Sin explicaciones delante del resto del personal.
Solo una carpeta.
Un sobre.
Y un representante de Recursos Humanos.
A las 2:29 p. m., las puertas principales volvieron a abrirse.
Entró Beatriz Aguilar.
La madre de Mauricio.
Vestía un conjunto blanco impecable y llevaba un bolso de diseñador.
Ni siquiera saludó.
Caminó directamente hacia los torniquetes ejecutivos.
Acercó su tarjeta.
Luz roja.
Frunció el ceño.
Lo intentó otra vez.
Nada.
Una tercera.
El mismo resultado.
—Debe ser un error.
Sacó el teléfono.
Marcó a Mauricio.
No respondió.
En ese momento se acercó el jefe de Seguridad.
—Señora Aguilar…
Ella levantó una mano para callarlo.
—No tengo tiempo. Abra el acceso.
El hombre mantuvo la calma.
—Su autorización ha sido cancelada.
Beatriz soltó una carcajada.
—¿Cancelada por quién?
—Por instrucciones del Consejo de Administración.
La sonrisa desapareció lentamente de su rostro.
—¿Qué consejo?
—El mismo que nunca dejó de ser dueño de esta empresa.
En el piso ejecutivo, Valeria observaba las cámaras de seguridad.
No había satisfacción en su rostro.
Solo una serenidad extraña.
Tomás se acercó.
—Van treinta y dos bajas.
Ella asintió.
—¿Alguna resistencia?
—Solo amenazas.
—Normal.
En ese instante sonó el teléfono interno.
Mariana, del área Legal.
—Valeria…
—¿Sí?
—Mauricio acaba de llegar.
Miró la pantalla.
Su exesposo entraba apresuradamente al lobby acompañado de Renata.
Todavía sonreía.
Seguramente alguien ya le había avisado que había “un problema”.
No imaginaba cuál.
Las puertas del elevador se abrieron.
Mauricio caminó directo hacia los torniquetes.
Pasó su tarjeta.
Rojo.
Volvió a intentarlo.
Otra vez.
Nada.
—¿Qué tontería es esta?
El guardia respiró hondo.
—Señor Aguilar, su acceso corporativo quedó deshabilitado a las dos con tres minutos de la tarde.

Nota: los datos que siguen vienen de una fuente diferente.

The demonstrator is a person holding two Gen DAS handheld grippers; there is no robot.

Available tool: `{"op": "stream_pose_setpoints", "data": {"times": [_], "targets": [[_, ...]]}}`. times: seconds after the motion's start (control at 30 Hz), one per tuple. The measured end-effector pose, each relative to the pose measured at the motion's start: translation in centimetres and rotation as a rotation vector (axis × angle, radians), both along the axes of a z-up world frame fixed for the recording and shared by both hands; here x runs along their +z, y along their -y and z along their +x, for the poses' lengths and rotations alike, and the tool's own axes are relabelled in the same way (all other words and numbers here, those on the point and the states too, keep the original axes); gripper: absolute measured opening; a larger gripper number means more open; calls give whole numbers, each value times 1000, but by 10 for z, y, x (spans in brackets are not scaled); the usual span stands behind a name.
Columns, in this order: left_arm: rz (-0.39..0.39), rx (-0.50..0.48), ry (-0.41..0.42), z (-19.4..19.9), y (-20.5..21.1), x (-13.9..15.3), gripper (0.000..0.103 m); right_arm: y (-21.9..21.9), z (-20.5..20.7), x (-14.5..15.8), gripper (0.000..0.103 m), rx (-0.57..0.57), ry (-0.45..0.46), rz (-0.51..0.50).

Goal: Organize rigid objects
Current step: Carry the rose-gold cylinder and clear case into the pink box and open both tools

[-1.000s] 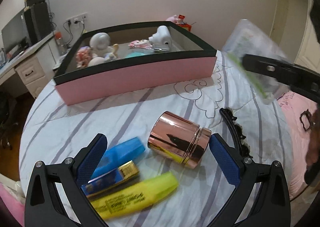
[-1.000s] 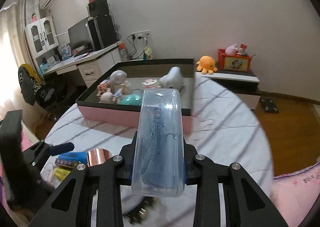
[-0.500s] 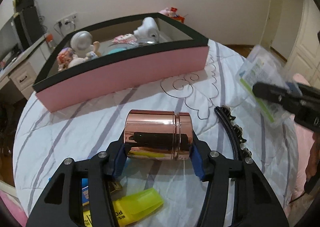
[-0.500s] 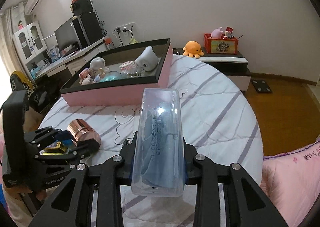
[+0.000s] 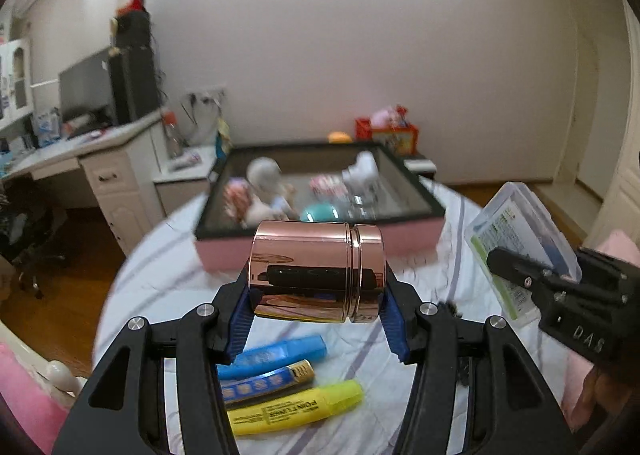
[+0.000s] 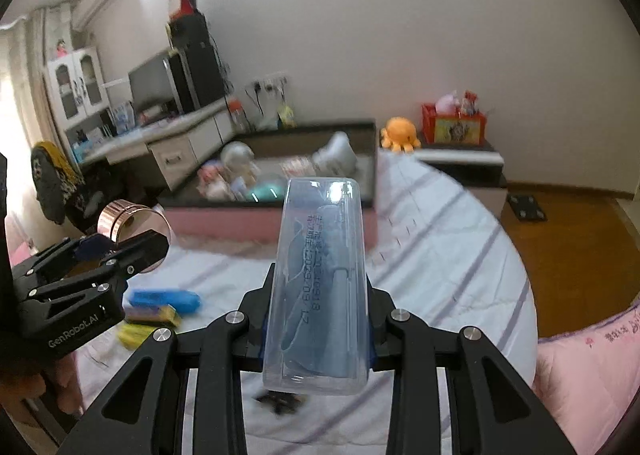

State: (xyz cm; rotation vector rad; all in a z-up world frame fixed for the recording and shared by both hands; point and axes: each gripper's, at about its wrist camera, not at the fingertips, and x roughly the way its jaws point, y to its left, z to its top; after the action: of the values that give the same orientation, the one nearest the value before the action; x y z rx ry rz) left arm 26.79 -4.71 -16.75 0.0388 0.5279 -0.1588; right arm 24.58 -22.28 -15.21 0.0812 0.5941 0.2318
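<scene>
- Right now the left gripper is clamped on a rose-gold tin, which lies sideways between the blue pads, one pad on its base and one on its lid, lifted clear of the bed.
- Meanwhile the right gripper is closed on a clear plastic case, held lengthwise and pointing forward, also off the bed.
- Ahead of both sits the pink box with dark rims, already holding several small toys; it looks like the place both items should go.
- Judging from this, the step in hand is the carry to the box. Bring each item over the near rim high enough to clear it, then lower before letting go.
- The tin is smooth and round, so it may slip or roll; set it down in a free patch, ideally against a wall of the box, and open slowly.
- Keep the two grippers apart on the way in, and place one item at a time, since the free space inside appears limited.
- Left behind on the bed are a blue marker, a yellow highlighter and a small blue-and-gold tube between them; these seem to be next.
</scene>
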Motion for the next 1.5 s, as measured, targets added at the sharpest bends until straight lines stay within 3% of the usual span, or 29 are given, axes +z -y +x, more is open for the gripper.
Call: {"op": "stream_pose_setpoints", "data": {"times": [0.33,0.8,1.03,1.23,1.5], "targets": [[-34,74,180,-49,-25,52,55,-40,-38,56,33,55,166,7],[-19,92,194,-58,-42,63,55,-60,-36,70,33,92,206,-33],[-13,90,163,-20,-41,57,55,-62,-19,65,33,87,190,-37],[14,60,113,40,-34,53,55,-55,29,64,33,72,163,-65],[53,-38,-81,143,-7,16,55,-43,116,33,33,57,17,-116]]}}
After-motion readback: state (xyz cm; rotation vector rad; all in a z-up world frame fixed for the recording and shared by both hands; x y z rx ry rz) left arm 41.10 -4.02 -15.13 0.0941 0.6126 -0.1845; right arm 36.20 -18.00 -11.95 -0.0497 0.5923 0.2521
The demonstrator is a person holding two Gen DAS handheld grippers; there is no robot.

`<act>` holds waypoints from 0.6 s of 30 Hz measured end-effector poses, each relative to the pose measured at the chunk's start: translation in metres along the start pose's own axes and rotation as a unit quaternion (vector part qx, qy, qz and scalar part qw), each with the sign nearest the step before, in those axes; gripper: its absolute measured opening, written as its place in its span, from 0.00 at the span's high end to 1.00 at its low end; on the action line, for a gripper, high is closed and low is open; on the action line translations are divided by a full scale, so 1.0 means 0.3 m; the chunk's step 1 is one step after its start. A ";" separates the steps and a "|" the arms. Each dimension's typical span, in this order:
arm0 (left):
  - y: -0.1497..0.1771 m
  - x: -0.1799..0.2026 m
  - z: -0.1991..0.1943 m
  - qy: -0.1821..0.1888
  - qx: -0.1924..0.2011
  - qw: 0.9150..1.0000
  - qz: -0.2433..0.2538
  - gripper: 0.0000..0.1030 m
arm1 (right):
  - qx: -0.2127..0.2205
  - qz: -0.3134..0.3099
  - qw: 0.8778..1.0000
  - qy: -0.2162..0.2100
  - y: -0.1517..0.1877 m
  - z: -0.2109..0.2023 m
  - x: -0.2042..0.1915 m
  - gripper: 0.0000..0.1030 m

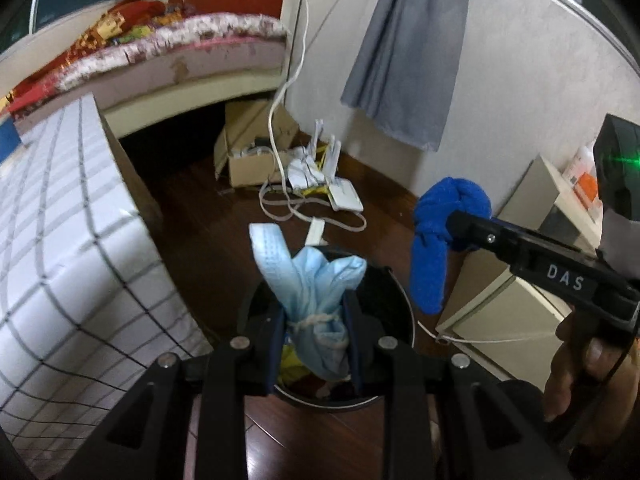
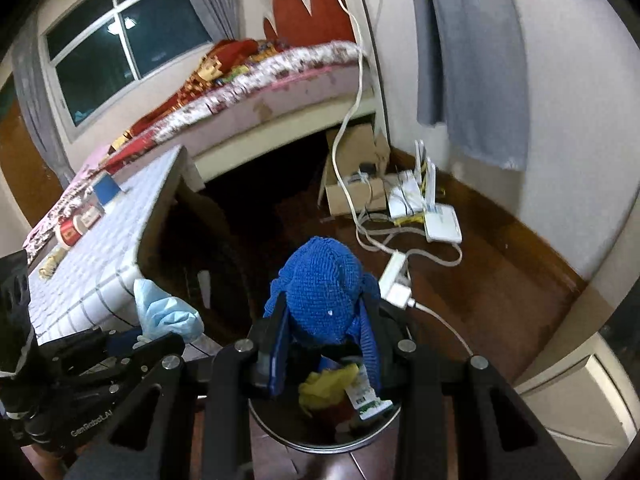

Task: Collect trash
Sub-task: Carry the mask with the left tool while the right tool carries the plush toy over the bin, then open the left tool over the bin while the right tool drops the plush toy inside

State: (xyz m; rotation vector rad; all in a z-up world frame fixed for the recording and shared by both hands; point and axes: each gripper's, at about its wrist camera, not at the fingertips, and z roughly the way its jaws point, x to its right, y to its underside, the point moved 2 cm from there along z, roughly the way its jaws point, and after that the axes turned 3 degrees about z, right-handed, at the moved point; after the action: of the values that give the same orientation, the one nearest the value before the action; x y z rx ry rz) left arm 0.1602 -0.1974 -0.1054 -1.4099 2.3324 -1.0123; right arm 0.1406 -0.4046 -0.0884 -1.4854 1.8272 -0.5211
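My left gripper (image 1: 316,320) is shut on a crumpled light-blue face mask (image 1: 308,280) and holds it right over the round black trash bin (image 1: 402,308) on the floor. My right gripper (image 2: 326,344) is shut on a knotted blue knit cloth (image 2: 320,284) and holds it above the same bin (image 2: 320,440), which has yellow and other trash (image 2: 324,392) inside. The right gripper and blue cloth (image 1: 436,224) show at the right of the left wrist view. The left gripper with the mask (image 2: 164,312) shows at the left of the right wrist view.
A table with a checked white cloth (image 1: 60,240) stands to the left, carrying a cup and small items (image 2: 72,232). A bed (image 2: 260,80) lies behind. A cardboard box (image 1: 252,148), routers (image 2: 424,204), a power strip and cables lie on the wooden floor. Beige cabinets (image 1: 500,312) stand at right.
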 end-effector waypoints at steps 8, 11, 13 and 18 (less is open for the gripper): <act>0.031 -0.001 0.130 0.004 -0.043 0.999 -0.010 0.72 | -0.054 0.002 0.999 -0.003 0.045 0.163 0.063 0.67; 0.041 -0.006 0.167 0.009 -0.055 0.998 -0.015 0.72 | -0.069 0.004 0.998 -0.012 0.054 0.214 0.071 0.66; 0.043 -0.014 0.199 0.027 -0.061 0.997 -0.028 0.68 | -0.094 0.012 0.995 -0.024 0.055 0.273 0.086 0.61; 0.076 -0.024 0.242 -0.003 -0.074 0.996 -0.040 0.02 | -0.114 0.071 0.991 0.013 0.068 0.374 0.199 0.01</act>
State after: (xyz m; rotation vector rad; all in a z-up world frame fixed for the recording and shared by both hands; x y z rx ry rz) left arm 0.1859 -0.2164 -0.1749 -1.5689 2.4081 -0.8699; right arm 0.2047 -0.4425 -0.1933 -1.4862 2.0503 -0.2699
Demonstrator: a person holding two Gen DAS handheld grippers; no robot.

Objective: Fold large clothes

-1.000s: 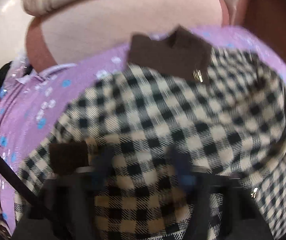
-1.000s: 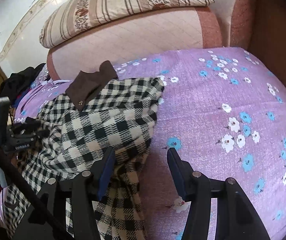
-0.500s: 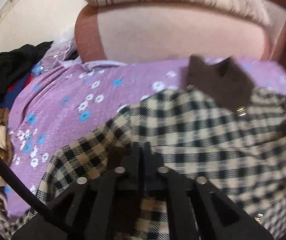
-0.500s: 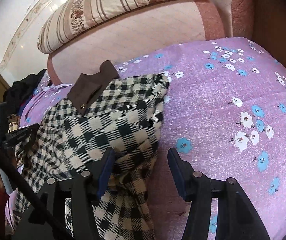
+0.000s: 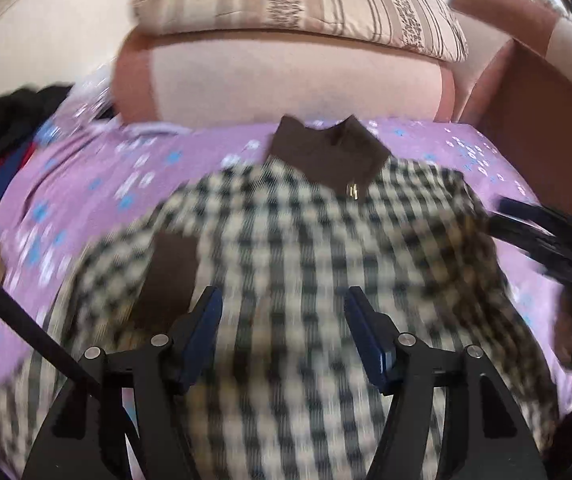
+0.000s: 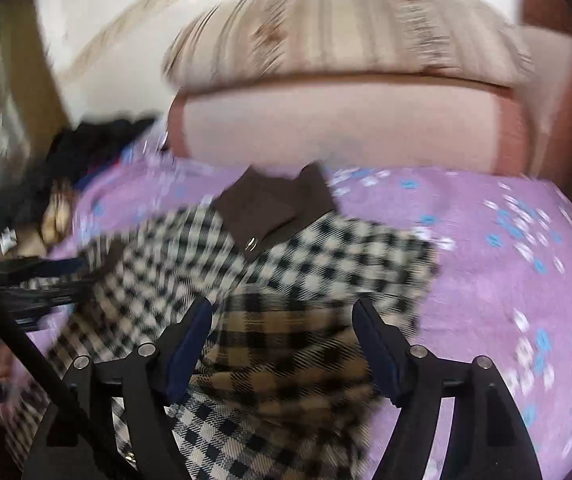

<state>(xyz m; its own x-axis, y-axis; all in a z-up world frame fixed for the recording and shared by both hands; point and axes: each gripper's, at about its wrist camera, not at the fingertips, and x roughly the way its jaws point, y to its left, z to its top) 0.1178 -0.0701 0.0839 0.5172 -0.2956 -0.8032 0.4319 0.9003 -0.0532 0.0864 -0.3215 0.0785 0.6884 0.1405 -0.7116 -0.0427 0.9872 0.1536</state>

Mauricio soltó una risa incrédula.
—¿Quién autorizó semejante estupidez?
El guardia no respondió.
Solo levantó discretamente la vista hacia el balcón del piso ejecutivo.
Mauricio siguió la dirección de su mirada.
Y la vio.
Valeria.
De pie detrás del cristal.
Sin esconderse.
Sin bajar la vista.
Simplemente observándolo.
Levantó lentamente una carpeta color negro.
La misma carpeta que él llevaba años intentando encontrar.
La de la auditoría interna.
Mauricio sintió un golpe seco en el estómago.
Sacó el teléfono inmediatamente.
Marcó a su madre.
En ese mismo instante, Beatriz comenzó a gritar en medio del lobby.
—¡Yo dirijo Compras! ¡Nadie puede sacarme de aquí!
Los empleados empezaron a detenerse.
Algunos fingían trabajar.
Otros observaban desde los pasillos.
Valeria tomó el teléfono interno.
Solo dijo una frase.
—Suban el audio del comunicado institucional.
Treinta segundos después, todos los altavoces del edificio se encendieron.

Y la primera voz que escuchó toda la torre no fue la de un guardia.
Fue la del presidente del Consejo.
Don Ernesto Salvatierra.
—A partir de este momento, queda concluida una investigación interna iniciada hace tres años por presunto fraude, conflicto de interés y contratación irregular. Todo el personal involucrado queda separado de sus funciones con efecto inmediato.